Paixão em 1ºgrau

Quando já bem adiantada ia a hora, ele entrou em casa e viu sobre a mesa, correspondência em seu nome. Aproveitou que sua mulher tinha ido visitar uma velha amiga, conforme avisara, e foi ler aquela carta.

Paralisado ficou ao abrir e ver seu conteúdo, juntamente com algumas fotos provavelmente para comprovar o que nela estava escrito.

O remetente da tal correspondência era velho conhecido e meio aparentado, marido de sua irmã, deixando-o ainda mais perplexo.

Com pensamentos agitados, caminhava de um lado ao outro até que resolveu sair para refrescar as idéias.

Foi até ao bar na esquina de sua casa. Sentou-se e pediu uma bebida forte. Ali ficou por algum tempo, olhando para o céu que estava repintado de estrelas. Já sentindo certa paz no coração, pegou o caminho de volta.

Com passo lento e cadenciado, como se contasse cada pisada pelas batidas de seu coração, ele retornou, onde sua mulher já o aguardava.

Ela era a grande paixão de sua vida, como diversas vezes fez em declarações explicitas.

Amiudadas vezes fez declarações também por escrito, que ela era o maior amor de sua vida, sua paixão eterna. Usava palavras de desvelo e ternura jurando jamais separar-se dela.

Mas agora ele estava com uma carta em mãos e precisava relatar a ela o que nela continha e não sabia como iniciar esta conversa.

Pensou rapidamente que poderia omitir aquela carta e dar o caso por encerrado, mas a dúvida de nunca mais poder dormir sossegado, e ter por companhia fantasmas passeando e tirando seu sono, o fez decidir.

Impetuosamente colocou-a em suas mãos e deu alguns passos para trás, observando sua reação.

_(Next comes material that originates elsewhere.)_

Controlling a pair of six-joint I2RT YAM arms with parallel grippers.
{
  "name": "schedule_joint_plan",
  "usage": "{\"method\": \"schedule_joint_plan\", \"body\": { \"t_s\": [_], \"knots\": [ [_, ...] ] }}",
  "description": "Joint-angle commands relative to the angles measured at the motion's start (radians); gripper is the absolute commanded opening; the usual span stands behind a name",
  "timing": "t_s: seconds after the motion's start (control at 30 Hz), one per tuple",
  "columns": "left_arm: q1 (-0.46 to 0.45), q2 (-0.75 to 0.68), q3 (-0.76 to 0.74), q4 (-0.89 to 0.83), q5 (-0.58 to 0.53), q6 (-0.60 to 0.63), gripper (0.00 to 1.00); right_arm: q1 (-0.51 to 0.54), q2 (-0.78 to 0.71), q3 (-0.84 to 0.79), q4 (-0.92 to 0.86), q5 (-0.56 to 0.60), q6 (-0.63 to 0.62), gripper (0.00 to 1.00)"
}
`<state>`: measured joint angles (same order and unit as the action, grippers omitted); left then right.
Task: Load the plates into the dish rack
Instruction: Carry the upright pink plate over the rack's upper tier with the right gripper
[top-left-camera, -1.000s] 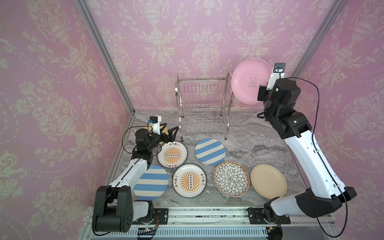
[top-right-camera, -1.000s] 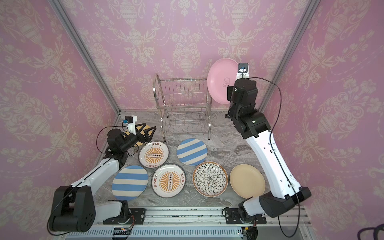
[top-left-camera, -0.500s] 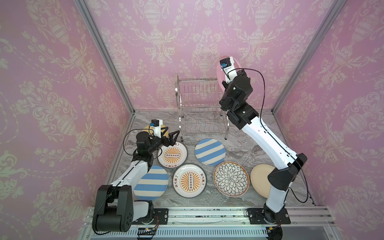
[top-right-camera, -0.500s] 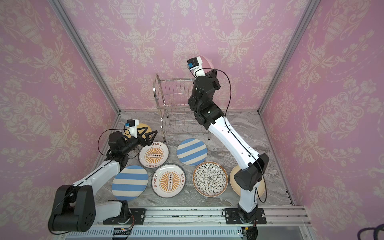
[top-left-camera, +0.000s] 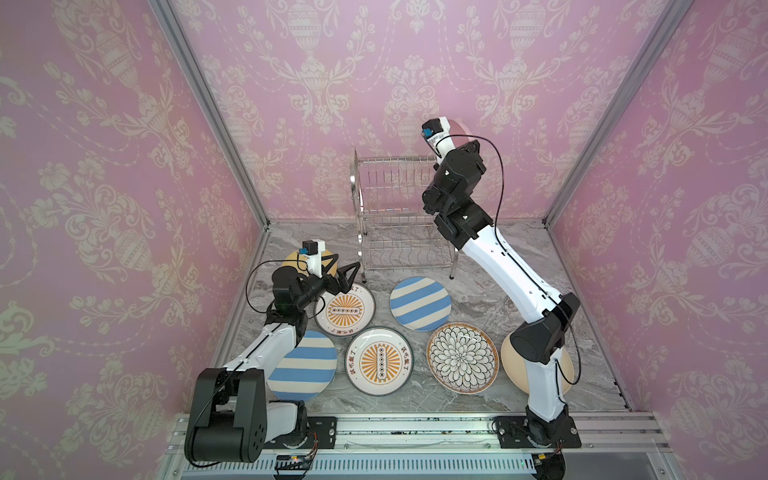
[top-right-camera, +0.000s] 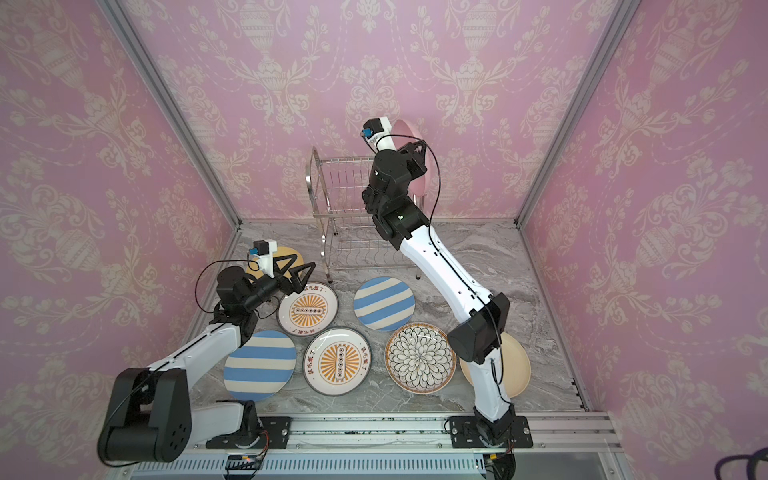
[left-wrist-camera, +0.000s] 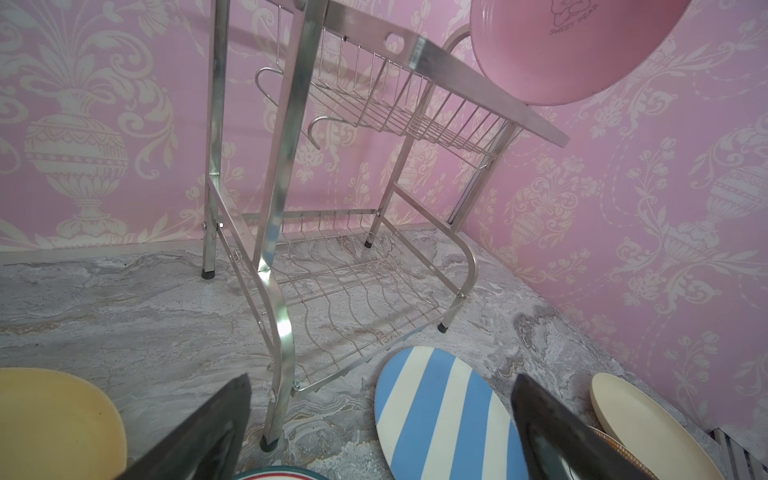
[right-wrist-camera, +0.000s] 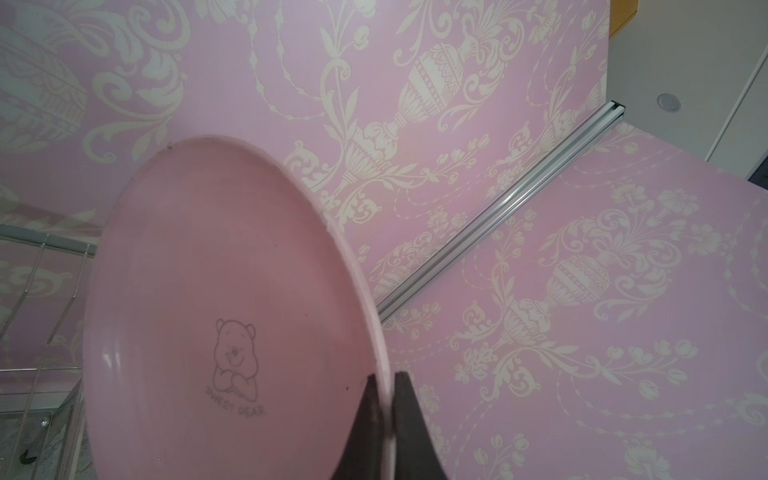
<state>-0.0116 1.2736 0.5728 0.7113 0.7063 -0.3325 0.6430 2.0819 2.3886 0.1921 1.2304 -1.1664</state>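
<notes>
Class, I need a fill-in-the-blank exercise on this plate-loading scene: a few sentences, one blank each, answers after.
The round bear-printed plate pinched by the right gripper is coloured ___.
The shiny two-tier steel wire dish rack holds ___ plates.
The left gripper has its jaws ___.
___ round blue-and-white striped plates lie flat on the grey marble table.
Answers: pink; zero; open; two.
</notes>
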Motion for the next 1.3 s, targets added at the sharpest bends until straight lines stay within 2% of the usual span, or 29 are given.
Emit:
{"method": "schedule_joint_plan", "body": {
  "t_s": [0.0,0.37,0.67,1.0,1.1,1.27],
  "knots": [
    [-0.005,0.010,-0.011,0.042,0.042,-0.021,0.99,-0.006,0.067,0.105,0.042,0.007,-0.103,0.00],
    [-0.005,0.009,-0.017,0.026,0.049,-0.007,0.99,-0.040,0.124,0.141,-0.079,0.004,0.024,0.00],
    [-0.005,0.025,-0.014,0.030,0.058,-0.007,0.99,-0.045,0.189,0.217,-0.085,0.018,0.012,0.00],
    [-0.005,0.030,-0.013,0.031,0.070,-0.011,0.99,-0.035,0.211,0.215,-0.106,0.055,0.005,0.00],
    [-0.005,0.029,-0.013,0.026,0.070,-0.011,0.99,-0.029,0.202,0.215,-0.180,0.052,0.074,0.00],
    [-0.005,0.025,-0.018,0.023,0.071,-0.011,0.99,-0.020,0.165,0.245,-0.412,0.036,0.263,0.02]
  ]
}}
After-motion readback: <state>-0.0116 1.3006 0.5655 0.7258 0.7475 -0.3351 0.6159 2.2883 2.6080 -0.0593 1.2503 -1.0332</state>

Ela, imediatamente abriu a tal correspondência e hesitante, leu com olhar fixo em cada palavra. Pegou as fotos e repassou devagar cada uma, parecendo já serem conhecidas. Aparentava certo tremor nas mãos e a pele levemente pálida. Justificou ser, o remetente da tal carta, seu amante, e pelo menos duas vezes por semana saíam, enquanto ele trabalhava, e já fazia algum tempo.

Atribuiu a ele, seu marido, a culpa pela traição, pois ela gostava de sair, ir a baladas, encontrar amigos para dançar, e ele não a acompanhava por estar sempre ocupado com tarefas de trabalho.

Ele perturbado, pensou no grande amor que tinha por aquela mulher, e como seria sua vida sem ela. Aceitou a justificativa, porém, advertindo-a que não toleraria outra traição.

A partir daí, ela começou a trabalhar, pois quando pensou que poderia perder o marido, estaria perdendo também a oportunidade de receber uma grande pensão caso ele deixasse essa vida antes dela, e ela contava friamente com esta possibilidade.

Ela não demonstrava forte afeto pelo marido, e não raro fazia planos diabólicos com o pai, que também não demonstrava nenhum tipo de pudor, para quando chegasse a hora de poder colocar a mão na pensão que o marido deixaria para ela.

Sempre que o marido era internado para fazer tratamento de uma rara doença da qual era portador, ela juntamente com o pai festejava de uma maneira tão explicita que aos olhares alheios, tremia a indignação.

Ele continuou a presenteá-la com bons presentes, e dava-lhe carro novo a cada ano, para que se sentisse confortável e feliz.

Ela continuou saindo nos fins de semana para a casa de parentes que residiam no outro lado da cidade, e encontrava seu novo amante. Saía para baladas e motéis, retornando na segunda-feira, enquanto ele em casa terminava algum trabalho importante, acreditando na sua lealdade.

Nestas saídas em fim de semana, acontecera um grave acidente, envolvendo seu carro, e ela foi levada ao hospital para tratar alguns ferimentos. Só então tomou conhecimento de estar acometida por grave doença. Era portadora do vírus da AIDS.

Ela não suportava a idéia de que nunca mais pudesse lançar mão da pensão do marido, da qual tantos planos fizera.

Esta pensão virara obsessão de sua vida, a razão de seu viver. Passou a amaldiçoar noite e dia sua sorte, até que sucumbida pela tristeza e em momento de forte instabilidade emocional, se suicidou.

Ele, o marido, chocado pelo ocorrido, chorou a dor da perda daquela que ele amou mais que a própria vida, mesmo após tomar conhecimento da vida paralela que ela assumira.

Após longo período buscando razão para continuar a viver, ele saiu para uma longa viagem pelos continentes.

Quando retornou, estava transformado com aparência alegre e jovial, e junto trouxe uma namorada que conhecera durante a viagem.

Sem perda de tempo, casou-se com a jovem, que já era mãe de um belo garoto, e formaram uma bonita e feliz família.